Tagelang saß er damals an der gedeckten Tafel, saß und starrte und probierte hin und wieder von den süßen Speisen. Die Winde wehten nicht während dieser Zeit und nicht einmal eine Fliege summte. Es muss eine unwirkliche Ruhe geherrscht haben, stelle ich mir vor. Kein Spiel der Welt hätte laut genug sein können um die Dichte der Luft in diesem Raum zu durchdringen.

Er hatte vom Krieg geträumt, erzählte er später. Kaum jemand schenkte seinen Worten Beachtung, er galt in diesen Tagen als ein Spinner und Nimmersatt. Als der Krieg kurze Zeit später wirklich ausbrach war er schon in Vergessenheit geraten. Die Leute hatten ihre eigenen Sorgen und Probleme; ihre eigenen Pakete die sie durch die Welt tragen mussten und der Krieg schürte nur die Angst. Das Vergessen war die süße Droge der Leute. Es half ihnen, mit allem umzugehen.

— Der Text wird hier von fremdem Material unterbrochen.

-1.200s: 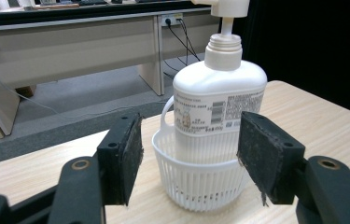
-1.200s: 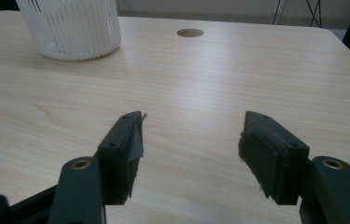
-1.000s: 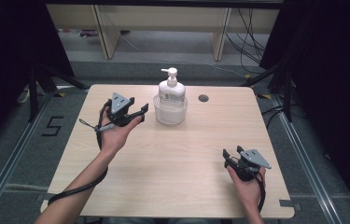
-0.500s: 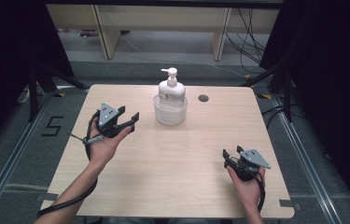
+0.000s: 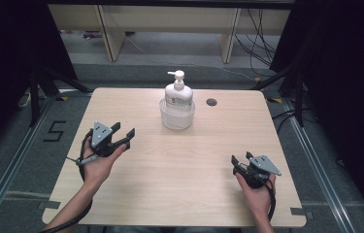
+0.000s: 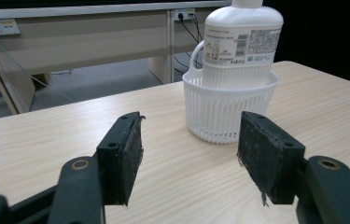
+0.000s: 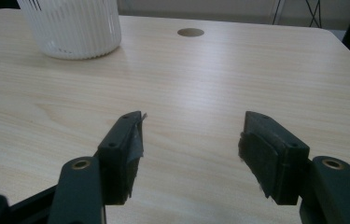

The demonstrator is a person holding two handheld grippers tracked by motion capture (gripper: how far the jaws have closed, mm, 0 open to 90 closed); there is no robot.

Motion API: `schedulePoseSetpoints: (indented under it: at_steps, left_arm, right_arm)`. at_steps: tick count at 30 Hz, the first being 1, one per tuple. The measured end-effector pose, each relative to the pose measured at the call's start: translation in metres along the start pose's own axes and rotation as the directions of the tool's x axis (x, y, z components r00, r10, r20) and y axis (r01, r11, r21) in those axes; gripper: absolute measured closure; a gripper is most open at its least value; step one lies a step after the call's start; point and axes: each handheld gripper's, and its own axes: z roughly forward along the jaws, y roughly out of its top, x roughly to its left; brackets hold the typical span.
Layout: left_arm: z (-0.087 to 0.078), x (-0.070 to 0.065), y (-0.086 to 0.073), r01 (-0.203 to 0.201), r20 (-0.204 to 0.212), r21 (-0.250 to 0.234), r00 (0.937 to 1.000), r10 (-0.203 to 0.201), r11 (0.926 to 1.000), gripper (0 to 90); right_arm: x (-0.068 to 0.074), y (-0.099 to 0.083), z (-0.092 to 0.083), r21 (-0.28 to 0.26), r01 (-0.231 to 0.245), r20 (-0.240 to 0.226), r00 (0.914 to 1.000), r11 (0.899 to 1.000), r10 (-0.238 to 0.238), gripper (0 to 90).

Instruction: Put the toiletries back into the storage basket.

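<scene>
A white pump bottle (image 5: 178,94) stands upright in a white ribbed basket (image 5: 176,116) at the back middle of the wooden table (image 5: 184,165). My left gripper (image 5: 124,130) is held over the table's left side, open and holding nothing, its jaws pointing toward the basket. In the left gripper view the bottle (image 6: 242,42) and basket (image 6: 228,109) sit well beyond the left gripper (image 6: 189,140), a little to the right. My right gripper (image 5: 241,158) rests low at the front right, open. The right gripper view has the right gripper (image 7: 191,140) over bare wood, with the basket (image 7: 72,25) far off at top left.
A round cable hole (image 5: 211,102) lies in the tabletop just right of the basket. Beyond the table's far edge are desk legs (image 5: 228,41) and trailing cables on the floor. Dark curtains flank both sides.
My left gripper has drawn back from beside the basket, moving left and toward the person's side of the table, still open. The right gripper has stayed put.
</scene>
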Motion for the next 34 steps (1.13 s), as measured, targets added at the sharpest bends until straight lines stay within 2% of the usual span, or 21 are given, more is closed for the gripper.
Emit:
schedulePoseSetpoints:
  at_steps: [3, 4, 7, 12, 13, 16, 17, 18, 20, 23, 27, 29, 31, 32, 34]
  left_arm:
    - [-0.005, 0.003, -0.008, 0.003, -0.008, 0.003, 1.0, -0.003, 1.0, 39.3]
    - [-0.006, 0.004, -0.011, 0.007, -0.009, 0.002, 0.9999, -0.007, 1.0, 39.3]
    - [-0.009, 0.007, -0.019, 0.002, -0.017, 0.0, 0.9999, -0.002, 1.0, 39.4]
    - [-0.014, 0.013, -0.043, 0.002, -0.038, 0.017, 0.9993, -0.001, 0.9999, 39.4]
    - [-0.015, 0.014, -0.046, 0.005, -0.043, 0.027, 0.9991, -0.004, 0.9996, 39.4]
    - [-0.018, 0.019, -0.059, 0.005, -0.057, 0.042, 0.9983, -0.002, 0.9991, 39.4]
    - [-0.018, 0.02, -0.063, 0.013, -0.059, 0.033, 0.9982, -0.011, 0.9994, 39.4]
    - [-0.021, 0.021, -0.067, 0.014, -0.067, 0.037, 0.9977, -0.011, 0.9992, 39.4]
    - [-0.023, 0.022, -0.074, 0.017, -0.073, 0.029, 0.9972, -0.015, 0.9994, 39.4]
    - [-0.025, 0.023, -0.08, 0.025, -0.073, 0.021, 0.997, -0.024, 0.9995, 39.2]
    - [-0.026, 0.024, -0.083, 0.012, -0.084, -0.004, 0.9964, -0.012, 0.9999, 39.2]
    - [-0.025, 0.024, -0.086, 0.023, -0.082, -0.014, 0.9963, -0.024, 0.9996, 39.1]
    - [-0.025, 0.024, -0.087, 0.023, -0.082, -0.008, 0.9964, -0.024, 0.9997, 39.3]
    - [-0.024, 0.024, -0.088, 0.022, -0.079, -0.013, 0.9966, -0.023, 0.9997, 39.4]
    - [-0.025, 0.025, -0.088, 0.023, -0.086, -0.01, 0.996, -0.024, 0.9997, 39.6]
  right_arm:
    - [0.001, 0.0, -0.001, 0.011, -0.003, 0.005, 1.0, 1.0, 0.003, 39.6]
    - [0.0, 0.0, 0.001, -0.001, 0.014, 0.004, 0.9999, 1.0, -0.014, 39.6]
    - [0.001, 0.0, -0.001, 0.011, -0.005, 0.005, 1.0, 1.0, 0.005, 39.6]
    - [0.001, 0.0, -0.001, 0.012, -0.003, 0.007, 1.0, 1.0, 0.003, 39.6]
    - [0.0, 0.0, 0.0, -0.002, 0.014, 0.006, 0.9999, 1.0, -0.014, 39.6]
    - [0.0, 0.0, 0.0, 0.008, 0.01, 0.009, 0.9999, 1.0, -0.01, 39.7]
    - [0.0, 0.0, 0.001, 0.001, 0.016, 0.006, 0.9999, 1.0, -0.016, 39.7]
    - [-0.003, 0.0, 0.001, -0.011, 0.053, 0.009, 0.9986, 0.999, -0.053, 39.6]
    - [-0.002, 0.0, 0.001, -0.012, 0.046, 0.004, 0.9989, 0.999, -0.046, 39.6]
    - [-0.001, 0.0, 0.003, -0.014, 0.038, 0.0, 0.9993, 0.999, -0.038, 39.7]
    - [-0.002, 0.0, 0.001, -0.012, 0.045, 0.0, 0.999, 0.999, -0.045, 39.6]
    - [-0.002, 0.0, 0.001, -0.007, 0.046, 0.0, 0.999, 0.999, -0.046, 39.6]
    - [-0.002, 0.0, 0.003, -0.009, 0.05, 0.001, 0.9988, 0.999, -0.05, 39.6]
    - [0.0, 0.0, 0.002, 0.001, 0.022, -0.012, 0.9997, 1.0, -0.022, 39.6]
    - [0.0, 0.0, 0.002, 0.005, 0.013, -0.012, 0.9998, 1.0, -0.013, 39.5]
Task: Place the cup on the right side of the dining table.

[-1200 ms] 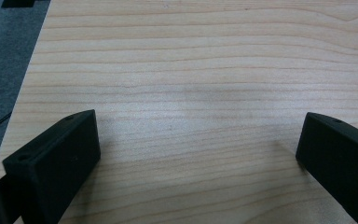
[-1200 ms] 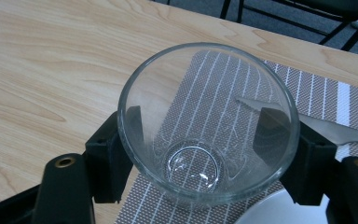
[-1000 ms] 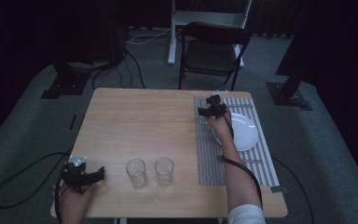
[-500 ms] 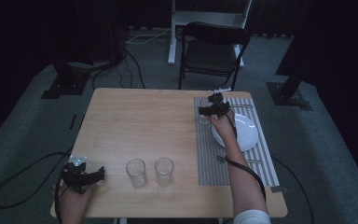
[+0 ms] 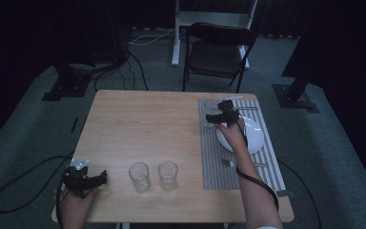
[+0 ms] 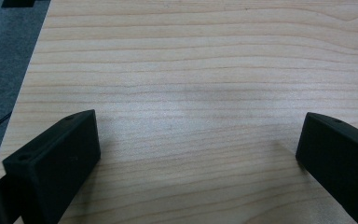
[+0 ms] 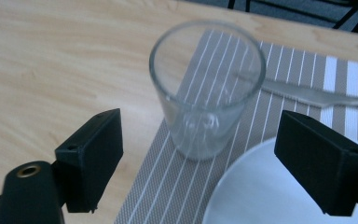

Dass die Mahlzeit verrottete und auch der hölzerne Tisch auf dem sie angerichtet war, interessierte nun niemanden mehr. Er hätte sich darum gekümmert, denke ich. Aber er war fort, hatte seinen Traum mit sich genommen und versuchte vielleicht an einem anderen Ort Unruhe zu stiften. Vielleicht wird der Krieg einmal vorbei sein und die Leute werden wieder über ihn reden. Dass sie etwas Gutes zu sagen haben werden, glaube ich kaum. Er hatte sich erbrochen, damals, doch die Leute hatten die Augen geschlossen, weil die guten Sitten es ihnen geboten.
Mir war so übel, sagte er einmal, mir war so schlecht.

Auch ich habe jahrelang erfolglos versucht, die glatten Wände zu erklimmen.